Requirement -
Up to and including the line with "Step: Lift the", please reproduce the lines below exactly, beginning with the first.

Data to use -

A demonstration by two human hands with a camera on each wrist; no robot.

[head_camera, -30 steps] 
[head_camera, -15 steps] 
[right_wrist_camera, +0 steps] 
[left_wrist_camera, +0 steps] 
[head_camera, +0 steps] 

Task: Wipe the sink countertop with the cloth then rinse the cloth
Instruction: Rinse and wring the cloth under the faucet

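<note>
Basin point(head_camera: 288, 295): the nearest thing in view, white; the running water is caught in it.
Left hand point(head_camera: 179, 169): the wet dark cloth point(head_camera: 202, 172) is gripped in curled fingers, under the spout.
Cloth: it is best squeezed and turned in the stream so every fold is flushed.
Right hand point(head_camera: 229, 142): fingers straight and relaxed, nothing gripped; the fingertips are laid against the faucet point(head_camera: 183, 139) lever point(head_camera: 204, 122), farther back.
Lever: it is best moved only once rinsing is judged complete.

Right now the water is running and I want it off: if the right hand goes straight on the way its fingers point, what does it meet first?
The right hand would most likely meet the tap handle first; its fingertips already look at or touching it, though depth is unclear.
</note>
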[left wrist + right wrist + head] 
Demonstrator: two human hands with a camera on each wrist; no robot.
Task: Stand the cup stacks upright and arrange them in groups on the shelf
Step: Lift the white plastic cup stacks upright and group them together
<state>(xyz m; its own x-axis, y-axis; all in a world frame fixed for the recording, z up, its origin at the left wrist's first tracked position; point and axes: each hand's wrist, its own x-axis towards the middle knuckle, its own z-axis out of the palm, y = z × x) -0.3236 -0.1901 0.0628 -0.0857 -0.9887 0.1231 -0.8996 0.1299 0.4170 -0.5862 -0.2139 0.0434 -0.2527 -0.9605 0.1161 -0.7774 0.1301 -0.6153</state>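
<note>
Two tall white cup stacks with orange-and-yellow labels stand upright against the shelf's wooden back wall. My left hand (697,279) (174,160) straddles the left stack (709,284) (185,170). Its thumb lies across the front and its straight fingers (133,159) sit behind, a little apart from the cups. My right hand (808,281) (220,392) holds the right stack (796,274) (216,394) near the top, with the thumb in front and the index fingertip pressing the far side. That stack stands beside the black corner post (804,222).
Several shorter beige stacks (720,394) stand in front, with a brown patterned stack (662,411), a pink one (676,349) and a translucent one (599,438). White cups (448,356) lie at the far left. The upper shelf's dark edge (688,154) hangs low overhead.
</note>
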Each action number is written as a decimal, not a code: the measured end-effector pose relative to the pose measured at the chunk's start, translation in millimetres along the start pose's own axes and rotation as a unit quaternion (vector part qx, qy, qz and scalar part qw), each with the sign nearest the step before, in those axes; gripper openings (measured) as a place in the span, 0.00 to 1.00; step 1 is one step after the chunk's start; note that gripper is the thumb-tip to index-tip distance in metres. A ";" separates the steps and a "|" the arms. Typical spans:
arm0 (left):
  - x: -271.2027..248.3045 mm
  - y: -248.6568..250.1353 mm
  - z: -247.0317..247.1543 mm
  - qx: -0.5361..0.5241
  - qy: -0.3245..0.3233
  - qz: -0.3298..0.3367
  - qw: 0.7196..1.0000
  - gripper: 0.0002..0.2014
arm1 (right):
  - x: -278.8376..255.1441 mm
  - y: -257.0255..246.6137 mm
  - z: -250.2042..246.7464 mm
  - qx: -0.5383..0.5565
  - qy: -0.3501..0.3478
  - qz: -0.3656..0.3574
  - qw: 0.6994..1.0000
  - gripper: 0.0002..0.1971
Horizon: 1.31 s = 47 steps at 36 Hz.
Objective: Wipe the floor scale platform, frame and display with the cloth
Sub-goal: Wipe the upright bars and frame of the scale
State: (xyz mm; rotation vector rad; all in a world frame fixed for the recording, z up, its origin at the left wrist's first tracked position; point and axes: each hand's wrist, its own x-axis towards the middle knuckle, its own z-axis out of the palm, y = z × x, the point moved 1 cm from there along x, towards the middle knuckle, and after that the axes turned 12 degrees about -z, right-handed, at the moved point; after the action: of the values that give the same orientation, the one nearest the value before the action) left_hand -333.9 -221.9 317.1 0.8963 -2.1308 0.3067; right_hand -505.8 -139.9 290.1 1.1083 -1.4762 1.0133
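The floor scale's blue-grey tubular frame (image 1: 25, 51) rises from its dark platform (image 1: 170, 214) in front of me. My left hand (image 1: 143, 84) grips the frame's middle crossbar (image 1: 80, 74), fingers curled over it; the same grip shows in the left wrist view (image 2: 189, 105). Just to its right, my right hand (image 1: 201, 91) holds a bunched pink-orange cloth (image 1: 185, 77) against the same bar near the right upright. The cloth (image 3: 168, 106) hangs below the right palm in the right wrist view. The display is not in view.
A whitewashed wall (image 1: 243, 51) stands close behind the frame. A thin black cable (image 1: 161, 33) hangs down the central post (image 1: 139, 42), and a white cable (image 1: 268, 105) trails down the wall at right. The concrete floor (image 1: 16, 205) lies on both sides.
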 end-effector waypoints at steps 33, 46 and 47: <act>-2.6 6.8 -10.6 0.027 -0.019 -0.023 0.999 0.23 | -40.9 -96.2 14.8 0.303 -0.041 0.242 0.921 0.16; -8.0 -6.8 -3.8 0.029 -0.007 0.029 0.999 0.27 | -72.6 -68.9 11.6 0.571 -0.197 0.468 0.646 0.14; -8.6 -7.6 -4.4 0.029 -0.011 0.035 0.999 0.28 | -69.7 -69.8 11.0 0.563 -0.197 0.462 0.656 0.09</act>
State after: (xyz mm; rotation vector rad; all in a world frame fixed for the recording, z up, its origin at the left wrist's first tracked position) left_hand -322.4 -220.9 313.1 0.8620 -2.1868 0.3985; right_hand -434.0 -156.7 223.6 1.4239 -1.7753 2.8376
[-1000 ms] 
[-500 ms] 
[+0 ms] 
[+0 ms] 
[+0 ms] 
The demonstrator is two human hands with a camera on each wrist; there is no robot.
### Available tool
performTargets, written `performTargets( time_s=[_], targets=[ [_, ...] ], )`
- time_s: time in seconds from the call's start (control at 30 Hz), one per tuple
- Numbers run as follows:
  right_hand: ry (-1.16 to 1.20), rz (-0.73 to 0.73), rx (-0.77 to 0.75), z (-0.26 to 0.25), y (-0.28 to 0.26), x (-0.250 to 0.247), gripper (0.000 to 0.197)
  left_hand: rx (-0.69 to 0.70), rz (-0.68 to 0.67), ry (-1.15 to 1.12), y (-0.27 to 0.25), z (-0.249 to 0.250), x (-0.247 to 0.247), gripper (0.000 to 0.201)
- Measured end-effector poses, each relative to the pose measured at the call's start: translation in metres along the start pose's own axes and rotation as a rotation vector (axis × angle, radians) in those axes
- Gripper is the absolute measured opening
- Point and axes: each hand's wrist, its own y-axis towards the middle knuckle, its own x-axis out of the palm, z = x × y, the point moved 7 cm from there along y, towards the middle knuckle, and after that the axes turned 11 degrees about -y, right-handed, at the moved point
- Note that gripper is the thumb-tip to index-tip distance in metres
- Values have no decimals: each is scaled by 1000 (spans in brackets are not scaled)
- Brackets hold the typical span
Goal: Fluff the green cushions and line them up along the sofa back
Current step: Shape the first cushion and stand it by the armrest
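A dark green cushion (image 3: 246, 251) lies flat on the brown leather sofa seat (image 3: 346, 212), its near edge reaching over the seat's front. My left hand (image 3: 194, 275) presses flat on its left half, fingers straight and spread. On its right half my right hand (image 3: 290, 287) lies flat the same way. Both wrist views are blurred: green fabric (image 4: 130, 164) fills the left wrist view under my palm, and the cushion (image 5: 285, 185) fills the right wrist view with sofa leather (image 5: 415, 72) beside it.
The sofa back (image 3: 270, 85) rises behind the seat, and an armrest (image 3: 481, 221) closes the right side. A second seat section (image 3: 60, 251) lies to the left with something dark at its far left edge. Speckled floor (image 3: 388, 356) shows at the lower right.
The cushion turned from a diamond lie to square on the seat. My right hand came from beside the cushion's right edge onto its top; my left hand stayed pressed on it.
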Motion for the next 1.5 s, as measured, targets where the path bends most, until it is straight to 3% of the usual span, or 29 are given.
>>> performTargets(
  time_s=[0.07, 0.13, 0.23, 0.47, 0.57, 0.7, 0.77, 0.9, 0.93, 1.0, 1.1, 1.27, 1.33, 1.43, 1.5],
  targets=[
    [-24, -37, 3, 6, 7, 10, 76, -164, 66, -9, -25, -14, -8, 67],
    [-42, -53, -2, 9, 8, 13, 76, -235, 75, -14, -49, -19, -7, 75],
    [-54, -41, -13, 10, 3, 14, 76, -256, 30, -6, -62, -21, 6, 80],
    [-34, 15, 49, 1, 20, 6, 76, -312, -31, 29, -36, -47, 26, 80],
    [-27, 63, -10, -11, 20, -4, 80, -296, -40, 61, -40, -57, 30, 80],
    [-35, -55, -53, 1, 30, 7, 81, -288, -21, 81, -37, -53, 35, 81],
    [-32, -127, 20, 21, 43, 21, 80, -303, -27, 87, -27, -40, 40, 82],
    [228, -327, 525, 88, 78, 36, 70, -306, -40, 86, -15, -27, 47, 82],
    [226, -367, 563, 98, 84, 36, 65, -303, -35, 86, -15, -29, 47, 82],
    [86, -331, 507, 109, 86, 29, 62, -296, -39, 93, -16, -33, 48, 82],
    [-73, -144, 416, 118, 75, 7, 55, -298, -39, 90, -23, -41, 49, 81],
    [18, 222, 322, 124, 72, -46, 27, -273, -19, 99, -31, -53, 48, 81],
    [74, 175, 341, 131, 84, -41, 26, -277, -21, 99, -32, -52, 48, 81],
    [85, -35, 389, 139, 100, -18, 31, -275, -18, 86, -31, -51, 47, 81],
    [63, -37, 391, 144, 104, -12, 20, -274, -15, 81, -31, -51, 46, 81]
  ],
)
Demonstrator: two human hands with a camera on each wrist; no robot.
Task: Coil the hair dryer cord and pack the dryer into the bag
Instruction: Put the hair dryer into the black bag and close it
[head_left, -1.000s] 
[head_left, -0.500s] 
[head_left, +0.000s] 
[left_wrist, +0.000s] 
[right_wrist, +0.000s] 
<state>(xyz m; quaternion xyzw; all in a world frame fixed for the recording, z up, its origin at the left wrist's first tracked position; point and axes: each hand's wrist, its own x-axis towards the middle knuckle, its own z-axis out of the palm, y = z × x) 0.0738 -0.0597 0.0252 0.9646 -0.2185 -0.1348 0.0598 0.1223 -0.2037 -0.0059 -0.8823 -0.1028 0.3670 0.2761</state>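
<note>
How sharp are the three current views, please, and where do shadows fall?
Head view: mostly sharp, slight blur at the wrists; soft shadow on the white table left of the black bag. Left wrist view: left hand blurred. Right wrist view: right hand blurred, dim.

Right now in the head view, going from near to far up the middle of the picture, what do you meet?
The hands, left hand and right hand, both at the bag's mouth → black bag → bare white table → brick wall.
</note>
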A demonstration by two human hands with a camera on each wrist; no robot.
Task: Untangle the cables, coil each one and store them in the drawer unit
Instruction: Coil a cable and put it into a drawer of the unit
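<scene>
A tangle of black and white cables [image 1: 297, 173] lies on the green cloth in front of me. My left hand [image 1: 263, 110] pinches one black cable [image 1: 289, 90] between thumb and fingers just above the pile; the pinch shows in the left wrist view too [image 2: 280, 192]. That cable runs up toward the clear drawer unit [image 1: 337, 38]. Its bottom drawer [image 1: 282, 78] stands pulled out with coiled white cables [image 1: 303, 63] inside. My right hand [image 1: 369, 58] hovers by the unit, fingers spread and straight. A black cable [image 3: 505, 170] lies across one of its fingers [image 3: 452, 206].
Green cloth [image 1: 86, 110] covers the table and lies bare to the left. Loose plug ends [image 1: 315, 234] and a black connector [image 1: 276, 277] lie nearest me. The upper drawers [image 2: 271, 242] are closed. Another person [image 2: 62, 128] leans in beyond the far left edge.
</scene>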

Solution for this exercise -
A demonstration by two human hands with a camera on each wrist; no robot.

[head_camera, -30 steps] 
[head_camera, -15 steps] 
[right_wrist_camera, +0 steps] 
[left_wrist_camera, +0 steps] 
[head_camera, +0 steps] 

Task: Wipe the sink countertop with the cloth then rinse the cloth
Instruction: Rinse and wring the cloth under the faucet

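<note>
Basin point(head_camera: 288, 295): the nearest thing in view, white; the running water is caught in it.
Left hand point(head_camera: 179, 169): the wet dark cloth point(head_camera: 202, 172) is gripped in curled fingers, under the spout.
Cloth: it is best squeezed and turned in the stream so every fold is flushed.
Right hand point(head_camera: 229, 142): fingers straight and relaxed, nothing gripped; the fingertips are laid against the faucet point(head_camera: 183, 139) lever point(head_camera: 204, 122), farther back.
Lever: it is best moved only once rinsing is judged complete.

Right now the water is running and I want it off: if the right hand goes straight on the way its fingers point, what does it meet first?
The right hand would most likely meet the tap handle first; its fingertips already look at or touching it, though depth is unclear.
</note>
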[left wrist + right wrist + head] 
Demonstrator: two human hands with a camera on each wrist; no robot.
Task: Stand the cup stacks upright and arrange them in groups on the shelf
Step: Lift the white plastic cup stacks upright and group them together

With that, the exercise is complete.